***** DATA
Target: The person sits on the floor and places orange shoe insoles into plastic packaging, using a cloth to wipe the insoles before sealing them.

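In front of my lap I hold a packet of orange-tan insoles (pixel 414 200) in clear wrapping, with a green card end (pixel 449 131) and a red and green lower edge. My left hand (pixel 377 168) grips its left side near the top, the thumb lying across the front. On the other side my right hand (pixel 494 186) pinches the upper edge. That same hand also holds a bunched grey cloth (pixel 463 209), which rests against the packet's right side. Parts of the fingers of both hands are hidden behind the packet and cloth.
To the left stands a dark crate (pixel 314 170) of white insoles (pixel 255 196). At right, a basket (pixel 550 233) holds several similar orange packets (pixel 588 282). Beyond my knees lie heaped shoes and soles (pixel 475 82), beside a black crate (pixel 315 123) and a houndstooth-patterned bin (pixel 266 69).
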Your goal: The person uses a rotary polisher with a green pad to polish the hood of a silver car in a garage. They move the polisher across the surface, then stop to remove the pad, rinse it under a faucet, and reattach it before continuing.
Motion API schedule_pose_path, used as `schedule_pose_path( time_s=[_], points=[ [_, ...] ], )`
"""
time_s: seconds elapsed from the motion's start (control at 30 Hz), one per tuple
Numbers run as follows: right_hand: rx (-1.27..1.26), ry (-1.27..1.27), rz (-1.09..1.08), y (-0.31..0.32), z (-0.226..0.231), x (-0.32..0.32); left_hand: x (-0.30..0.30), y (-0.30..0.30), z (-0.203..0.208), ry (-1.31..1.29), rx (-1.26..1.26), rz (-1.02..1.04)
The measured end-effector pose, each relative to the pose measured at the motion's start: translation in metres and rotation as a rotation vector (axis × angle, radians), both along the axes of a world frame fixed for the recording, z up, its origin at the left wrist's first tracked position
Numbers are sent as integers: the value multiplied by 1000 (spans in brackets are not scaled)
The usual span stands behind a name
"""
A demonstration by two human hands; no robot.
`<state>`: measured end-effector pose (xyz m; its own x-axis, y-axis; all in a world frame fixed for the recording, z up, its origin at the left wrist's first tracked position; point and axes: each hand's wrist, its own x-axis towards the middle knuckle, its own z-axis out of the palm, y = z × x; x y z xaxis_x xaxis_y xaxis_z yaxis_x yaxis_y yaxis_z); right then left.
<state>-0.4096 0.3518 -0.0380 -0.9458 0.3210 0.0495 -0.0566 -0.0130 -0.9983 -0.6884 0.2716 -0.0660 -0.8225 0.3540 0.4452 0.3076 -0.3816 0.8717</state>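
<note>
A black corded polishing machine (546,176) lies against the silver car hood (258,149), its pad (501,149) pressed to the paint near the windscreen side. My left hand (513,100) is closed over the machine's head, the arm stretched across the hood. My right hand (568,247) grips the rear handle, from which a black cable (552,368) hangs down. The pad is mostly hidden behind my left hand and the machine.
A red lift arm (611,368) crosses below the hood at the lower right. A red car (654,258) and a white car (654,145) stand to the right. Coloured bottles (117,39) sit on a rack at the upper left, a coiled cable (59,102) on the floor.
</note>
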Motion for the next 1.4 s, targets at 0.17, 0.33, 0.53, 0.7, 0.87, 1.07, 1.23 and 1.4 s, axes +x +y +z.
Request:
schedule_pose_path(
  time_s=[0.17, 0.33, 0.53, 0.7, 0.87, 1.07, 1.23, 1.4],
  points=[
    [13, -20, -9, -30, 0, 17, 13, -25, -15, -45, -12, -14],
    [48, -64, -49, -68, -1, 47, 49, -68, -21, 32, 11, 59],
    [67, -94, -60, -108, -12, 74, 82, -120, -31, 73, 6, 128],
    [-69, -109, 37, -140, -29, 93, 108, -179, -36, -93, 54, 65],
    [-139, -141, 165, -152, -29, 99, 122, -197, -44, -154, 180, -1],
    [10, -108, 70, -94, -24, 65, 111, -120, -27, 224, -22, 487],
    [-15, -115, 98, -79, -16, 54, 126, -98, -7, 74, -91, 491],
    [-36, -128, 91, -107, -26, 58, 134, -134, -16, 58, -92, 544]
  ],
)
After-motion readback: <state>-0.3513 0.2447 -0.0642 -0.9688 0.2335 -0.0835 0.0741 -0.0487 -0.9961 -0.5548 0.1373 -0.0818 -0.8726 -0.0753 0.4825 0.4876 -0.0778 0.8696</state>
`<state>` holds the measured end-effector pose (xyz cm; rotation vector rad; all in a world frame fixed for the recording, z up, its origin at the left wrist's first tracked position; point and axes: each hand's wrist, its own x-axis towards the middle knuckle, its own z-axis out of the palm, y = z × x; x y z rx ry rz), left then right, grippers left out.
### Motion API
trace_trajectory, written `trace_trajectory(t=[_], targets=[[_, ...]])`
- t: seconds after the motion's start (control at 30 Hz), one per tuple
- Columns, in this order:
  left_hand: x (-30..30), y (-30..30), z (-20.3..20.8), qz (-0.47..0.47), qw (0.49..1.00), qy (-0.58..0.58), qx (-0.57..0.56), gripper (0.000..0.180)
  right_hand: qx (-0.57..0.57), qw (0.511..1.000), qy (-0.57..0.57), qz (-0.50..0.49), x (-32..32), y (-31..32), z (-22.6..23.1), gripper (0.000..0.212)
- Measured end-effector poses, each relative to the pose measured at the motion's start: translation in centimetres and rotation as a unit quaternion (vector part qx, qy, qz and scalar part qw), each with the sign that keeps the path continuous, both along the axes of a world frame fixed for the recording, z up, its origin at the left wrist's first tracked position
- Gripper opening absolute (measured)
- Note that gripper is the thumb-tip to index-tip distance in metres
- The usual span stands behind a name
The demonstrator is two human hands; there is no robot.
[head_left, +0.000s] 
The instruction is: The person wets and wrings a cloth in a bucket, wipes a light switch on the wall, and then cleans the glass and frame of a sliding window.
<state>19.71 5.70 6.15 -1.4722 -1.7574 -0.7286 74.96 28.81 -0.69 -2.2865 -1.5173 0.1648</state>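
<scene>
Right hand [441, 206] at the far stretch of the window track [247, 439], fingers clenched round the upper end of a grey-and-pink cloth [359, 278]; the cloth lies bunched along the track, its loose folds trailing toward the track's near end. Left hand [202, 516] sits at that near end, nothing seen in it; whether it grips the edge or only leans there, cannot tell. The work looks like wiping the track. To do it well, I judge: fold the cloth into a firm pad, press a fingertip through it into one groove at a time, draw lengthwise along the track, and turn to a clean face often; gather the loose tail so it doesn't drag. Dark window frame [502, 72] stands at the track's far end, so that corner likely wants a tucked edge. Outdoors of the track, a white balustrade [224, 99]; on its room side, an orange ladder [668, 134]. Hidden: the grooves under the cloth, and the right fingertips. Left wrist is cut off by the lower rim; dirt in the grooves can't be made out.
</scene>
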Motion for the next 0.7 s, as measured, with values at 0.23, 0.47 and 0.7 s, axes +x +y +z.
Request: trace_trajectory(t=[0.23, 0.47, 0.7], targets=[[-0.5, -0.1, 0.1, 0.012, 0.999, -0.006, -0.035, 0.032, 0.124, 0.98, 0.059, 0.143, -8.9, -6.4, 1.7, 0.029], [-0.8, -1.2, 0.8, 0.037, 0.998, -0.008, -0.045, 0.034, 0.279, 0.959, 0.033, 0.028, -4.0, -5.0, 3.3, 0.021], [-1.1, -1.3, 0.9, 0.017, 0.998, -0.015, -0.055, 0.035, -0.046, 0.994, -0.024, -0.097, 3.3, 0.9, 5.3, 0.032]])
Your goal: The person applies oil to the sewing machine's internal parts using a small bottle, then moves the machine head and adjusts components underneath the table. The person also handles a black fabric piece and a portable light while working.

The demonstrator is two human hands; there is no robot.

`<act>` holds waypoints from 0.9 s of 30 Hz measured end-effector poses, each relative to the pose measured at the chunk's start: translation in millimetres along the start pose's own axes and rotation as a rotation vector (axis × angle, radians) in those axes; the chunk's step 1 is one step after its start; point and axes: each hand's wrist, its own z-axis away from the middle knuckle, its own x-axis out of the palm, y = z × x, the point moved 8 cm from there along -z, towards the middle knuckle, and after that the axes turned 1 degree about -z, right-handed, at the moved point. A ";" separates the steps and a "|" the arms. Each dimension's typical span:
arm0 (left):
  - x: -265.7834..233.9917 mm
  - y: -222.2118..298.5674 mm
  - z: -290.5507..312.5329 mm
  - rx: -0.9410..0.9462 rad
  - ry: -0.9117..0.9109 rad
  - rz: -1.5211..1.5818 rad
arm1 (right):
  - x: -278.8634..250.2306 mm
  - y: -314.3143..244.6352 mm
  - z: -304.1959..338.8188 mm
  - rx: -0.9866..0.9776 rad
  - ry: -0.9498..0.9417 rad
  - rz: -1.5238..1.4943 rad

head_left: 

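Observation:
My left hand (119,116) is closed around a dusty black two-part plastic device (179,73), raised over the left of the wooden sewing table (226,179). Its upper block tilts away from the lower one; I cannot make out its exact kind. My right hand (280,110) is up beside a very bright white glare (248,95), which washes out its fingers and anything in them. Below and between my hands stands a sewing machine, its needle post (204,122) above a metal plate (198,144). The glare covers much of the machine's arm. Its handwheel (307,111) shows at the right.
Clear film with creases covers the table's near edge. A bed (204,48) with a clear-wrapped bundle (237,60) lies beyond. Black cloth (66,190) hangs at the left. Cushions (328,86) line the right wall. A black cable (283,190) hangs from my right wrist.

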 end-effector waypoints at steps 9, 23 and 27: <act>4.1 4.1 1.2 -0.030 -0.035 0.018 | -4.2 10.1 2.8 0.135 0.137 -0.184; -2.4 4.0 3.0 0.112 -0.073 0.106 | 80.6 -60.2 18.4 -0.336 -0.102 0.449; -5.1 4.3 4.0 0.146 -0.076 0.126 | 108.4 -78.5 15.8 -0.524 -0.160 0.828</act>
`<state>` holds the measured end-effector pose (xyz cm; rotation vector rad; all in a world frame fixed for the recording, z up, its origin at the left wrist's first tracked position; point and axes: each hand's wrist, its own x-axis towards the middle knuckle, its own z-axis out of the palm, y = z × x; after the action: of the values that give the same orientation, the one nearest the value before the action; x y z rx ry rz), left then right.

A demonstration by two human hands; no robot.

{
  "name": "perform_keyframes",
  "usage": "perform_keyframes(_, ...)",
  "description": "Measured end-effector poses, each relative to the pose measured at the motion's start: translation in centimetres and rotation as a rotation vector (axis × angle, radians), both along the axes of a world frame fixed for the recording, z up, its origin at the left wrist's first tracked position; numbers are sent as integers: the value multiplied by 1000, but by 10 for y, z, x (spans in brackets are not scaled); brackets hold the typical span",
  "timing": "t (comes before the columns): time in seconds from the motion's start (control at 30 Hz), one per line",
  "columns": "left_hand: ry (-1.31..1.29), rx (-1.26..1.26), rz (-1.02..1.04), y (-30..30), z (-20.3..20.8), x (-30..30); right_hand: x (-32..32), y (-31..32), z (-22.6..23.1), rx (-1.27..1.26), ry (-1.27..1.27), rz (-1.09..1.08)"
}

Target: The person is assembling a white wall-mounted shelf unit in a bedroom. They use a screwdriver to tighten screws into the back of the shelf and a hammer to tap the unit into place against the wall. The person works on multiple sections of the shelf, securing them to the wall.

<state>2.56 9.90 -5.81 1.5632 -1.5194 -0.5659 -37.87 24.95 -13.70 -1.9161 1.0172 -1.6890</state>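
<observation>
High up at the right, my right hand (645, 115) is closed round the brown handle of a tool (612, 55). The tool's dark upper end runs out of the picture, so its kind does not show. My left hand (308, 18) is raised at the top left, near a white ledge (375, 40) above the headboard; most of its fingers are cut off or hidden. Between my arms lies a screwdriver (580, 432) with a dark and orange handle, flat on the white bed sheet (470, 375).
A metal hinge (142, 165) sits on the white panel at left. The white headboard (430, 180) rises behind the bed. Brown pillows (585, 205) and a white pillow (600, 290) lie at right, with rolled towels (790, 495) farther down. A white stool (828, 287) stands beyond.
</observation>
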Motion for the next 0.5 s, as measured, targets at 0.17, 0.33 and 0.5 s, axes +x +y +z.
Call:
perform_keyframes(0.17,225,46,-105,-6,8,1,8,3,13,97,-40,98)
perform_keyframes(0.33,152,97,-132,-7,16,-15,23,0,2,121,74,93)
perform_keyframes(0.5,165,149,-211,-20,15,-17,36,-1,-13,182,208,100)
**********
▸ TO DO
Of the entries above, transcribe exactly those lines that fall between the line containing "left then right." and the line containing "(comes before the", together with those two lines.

▸ ANSWER SECTION
`<state>` holds the measured end-effector pose (xyz cm; rotation vector rad; all in a world frame fixed for the recording, z up, its origin at the left wrist's first tracked position; point and axes: each hand's wrist, its own x-axis towards the middle knuckle, its own z-axis out of the palm, y = z × x; after the action: of the values that give the same orientation, the one nearest the value before the action; x y z rx ry rz), left then right.

A demonstration by two human hands; no robot.

{
  "name": "perform_keyframes",
  "usage": "perform_keyframes(_, ...)",
  "description": "Measured end-effector poses, each relative to the pose measured at the motion's start: translation in centimetres and rotation as a rotation vector (axis × angle, radians), both along the axes of a world frame fixed for the recording, z up, its origin at the left wrist's first tracked position; numbers are sent as integers: the value multiplied by 1000, but by 10 for y, z, x (spans in brackets are not scaled); brackets hold the typical span",
  "timing": "t (comes before the columns): time in seconds from the motion's start (control at 30 Hz), one per line",

The response to this exercise is finished.